Filesystem Benchmarks for HDDs and SSDs

Hi,

I'm interested in storage benchmarks for various configurations in order to figure out what's best for a virtualization environment. The virtualization environment will be proxmox, as it is my choice for the best manageable virtualization platform with plenty of features right now.

I want to look at the following configuration options, which may have an impact on performance:

  • filesystem
  • lvm
  • thin provisioning
  • transparent compression
  • multi disk technology(technology, raidlevel)
  • ssd caching

thin provisioning

Thin provisioning is the method of having virtually unlimited space and provide actual physical existent space only in the amount of actually used space. So you can define multiple TB of disk capacity and only have a 250 GB SSD at the back. If that backend device is getting filled up, you can add more storage when you need it. It's especially helpful in the times of SSDs because they are still considerably more expensive, so you do not want to spend thousands of $ when you in fact do not need it. Furthermore there are big differences in SSD products. SSDs for desktop use maybe quite cheap. But SSDs for server which are heavily written on are much more expensive.

price example

  • normal consumer SSD: 500 GB m.2 ssd start from 80 € (Total Lifetime Write Capacity: 300 TB = 600 Full Writes)
  • datacenter SSD: 375GB Intel Optane SSD DC P4800X PCIe costs about 1200 €. (Total Lifetime Write Capacity: 20.5 PB = 57,000 Full writes)

filesystem and lvm

Many filesystems have interesting features, which are helpful besides the pure performance and problems which one would not like:

  • PRO: zfs and btrfs has checksums and selfhealing against data corruption.
  • PRO: zfs and lvm provides methods for thin provisioning
  • PRO: ext4 is easy to use. a simple fire and forget filesystem.
  • PRO: btrfs has an enormous flexibility
  • PRO: lvm has the flexibility to change configurations without downtime
  • CON: ext3 has quite long filesystemcheck times.
  • ...

transparent compression

Transparent compression is a layer which reduces the amount of written/read data onto/from the raw disk and thus may increase speed at the cost of cpu power.

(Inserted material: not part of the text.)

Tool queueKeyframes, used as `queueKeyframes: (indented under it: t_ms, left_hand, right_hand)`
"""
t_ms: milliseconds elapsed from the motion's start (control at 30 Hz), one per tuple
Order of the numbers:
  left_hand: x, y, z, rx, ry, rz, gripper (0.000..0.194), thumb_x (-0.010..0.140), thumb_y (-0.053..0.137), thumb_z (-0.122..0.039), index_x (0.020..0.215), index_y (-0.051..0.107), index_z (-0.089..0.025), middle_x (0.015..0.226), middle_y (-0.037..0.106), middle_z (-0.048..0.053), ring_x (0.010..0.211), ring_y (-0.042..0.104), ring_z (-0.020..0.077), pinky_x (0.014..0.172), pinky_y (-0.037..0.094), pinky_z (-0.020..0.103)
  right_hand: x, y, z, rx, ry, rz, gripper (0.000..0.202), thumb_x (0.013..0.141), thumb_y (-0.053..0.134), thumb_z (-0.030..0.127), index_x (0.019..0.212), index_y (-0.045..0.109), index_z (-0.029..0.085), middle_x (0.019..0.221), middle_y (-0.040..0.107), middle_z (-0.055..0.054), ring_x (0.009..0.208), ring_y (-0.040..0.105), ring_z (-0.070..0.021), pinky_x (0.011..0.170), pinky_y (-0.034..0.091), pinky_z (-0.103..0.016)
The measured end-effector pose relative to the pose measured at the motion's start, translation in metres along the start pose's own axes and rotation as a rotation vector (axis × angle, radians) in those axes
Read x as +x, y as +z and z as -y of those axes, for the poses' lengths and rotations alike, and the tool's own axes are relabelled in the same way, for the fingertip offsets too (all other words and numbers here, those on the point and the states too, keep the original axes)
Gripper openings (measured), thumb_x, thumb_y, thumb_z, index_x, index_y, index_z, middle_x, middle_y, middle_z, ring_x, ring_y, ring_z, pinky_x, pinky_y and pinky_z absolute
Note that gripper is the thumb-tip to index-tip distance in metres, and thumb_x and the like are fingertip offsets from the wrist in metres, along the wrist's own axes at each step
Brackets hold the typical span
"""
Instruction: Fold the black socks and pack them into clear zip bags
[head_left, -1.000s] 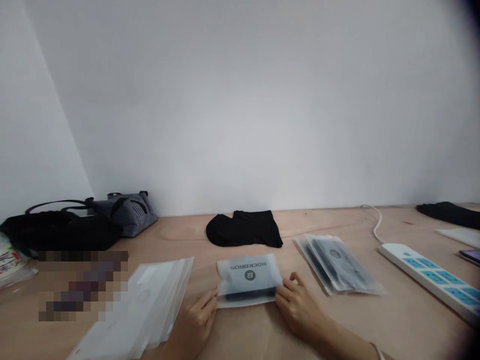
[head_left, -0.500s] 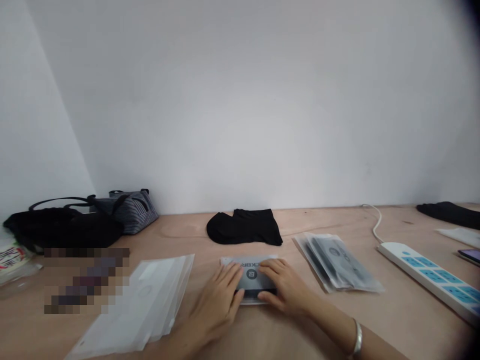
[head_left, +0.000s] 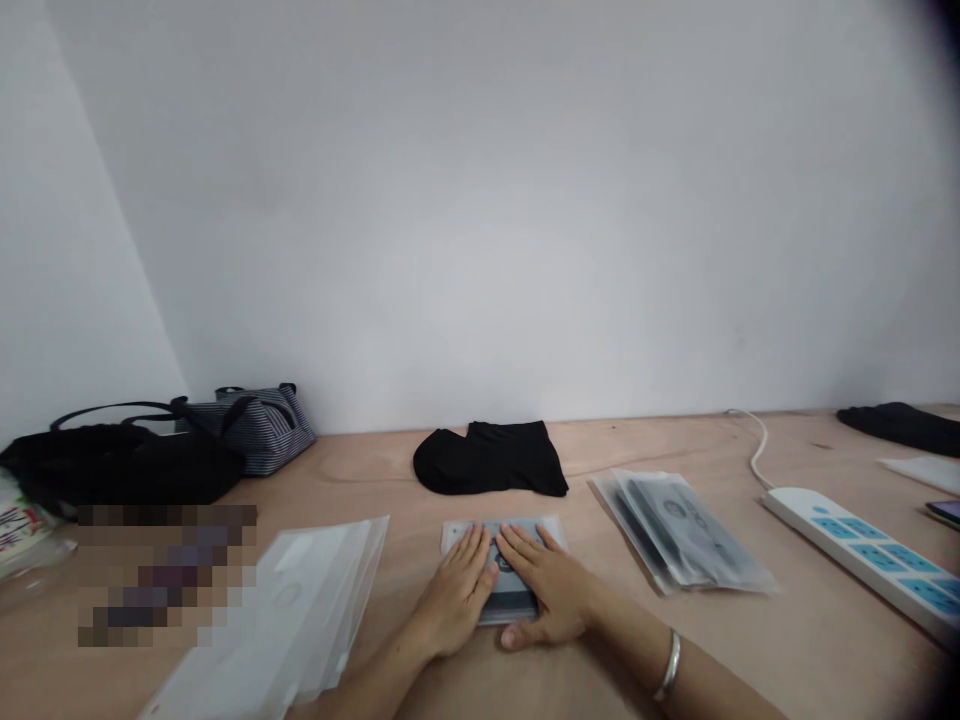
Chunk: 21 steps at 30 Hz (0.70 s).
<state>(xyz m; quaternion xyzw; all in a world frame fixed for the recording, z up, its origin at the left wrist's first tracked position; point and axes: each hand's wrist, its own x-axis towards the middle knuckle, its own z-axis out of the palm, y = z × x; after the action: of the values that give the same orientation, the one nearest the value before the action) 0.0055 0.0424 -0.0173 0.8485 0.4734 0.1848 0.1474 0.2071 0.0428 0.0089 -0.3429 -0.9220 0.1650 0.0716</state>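
Observation:
A frosted plastic bag [head_left: 514, 603] with dark contents and a printed logo lies flat on the wooden table, between and under both hands. My left hand [head_left: 459, 590] rests palm down on its left part, fingers stretched out. On its right part lies my right hand [head_left: 545, 585], fingers spread and the thumb out at the bag's near edge. Black folded fabric [head_left: 491, 458] lies behind the bag, near the wall. To the right is a small stack of filled frosted bags [head_left: 686, 530]; to the left, several flat frosted bags [head_left: 277, 610] overlap.
At the far left are a black bag [head_left: 127, 465], a striped bag [head_left: 266, 430] and a plastic package [head_left: 22, 525]. A white power strip [head_left: 862, 550] with a cable lies at the right, with black fabric [head_left: 900, 425] and a phone [head_left: 946, 513] beyond.
Both hands have come closer together over the bag. My right hand has moved left, its fingers now covering most of the logo. The view has shifted slightly.

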Motion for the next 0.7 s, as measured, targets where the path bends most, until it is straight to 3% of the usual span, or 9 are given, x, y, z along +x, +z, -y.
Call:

multi disk technology(technology, raidlevel)

There are different multi disk technologies available. Linux Software RAID, LVM, btrfs raid, zfs raid. They combine the speed of multiple devices and add redundancy to be able to cope with device failures without data loss.

ssd caching

ssd caching can accelerate slower hdds by adding putting used data onto the fast ssd as read cache or by storing datas to be written preliminary to the ssd and have it synced to the slower hard disks in the background, not loosing data security, because data written to the ssd is already persistent.

ceph - no option here

Ceph is a very interesting technology. I'm not considering using it, because the money needed to get it run with good performance is a lot higher than just with disks and ssds. You need at least 10 G networking, or even better, which is a lot more costly than 1 G. You need full equipped SSD Storage which is more expensive too. A big plus with ceph is that you get a redundant network storage, so you can immediately start virtual machines on other nodes if a compute node crashes. If money is no problem, and the performance is not needed at the maximum, ceph would be an excellent choice. I have a 3-node-cluster with ceph here up and running. It works like charm. Administration is easy and performance is fine.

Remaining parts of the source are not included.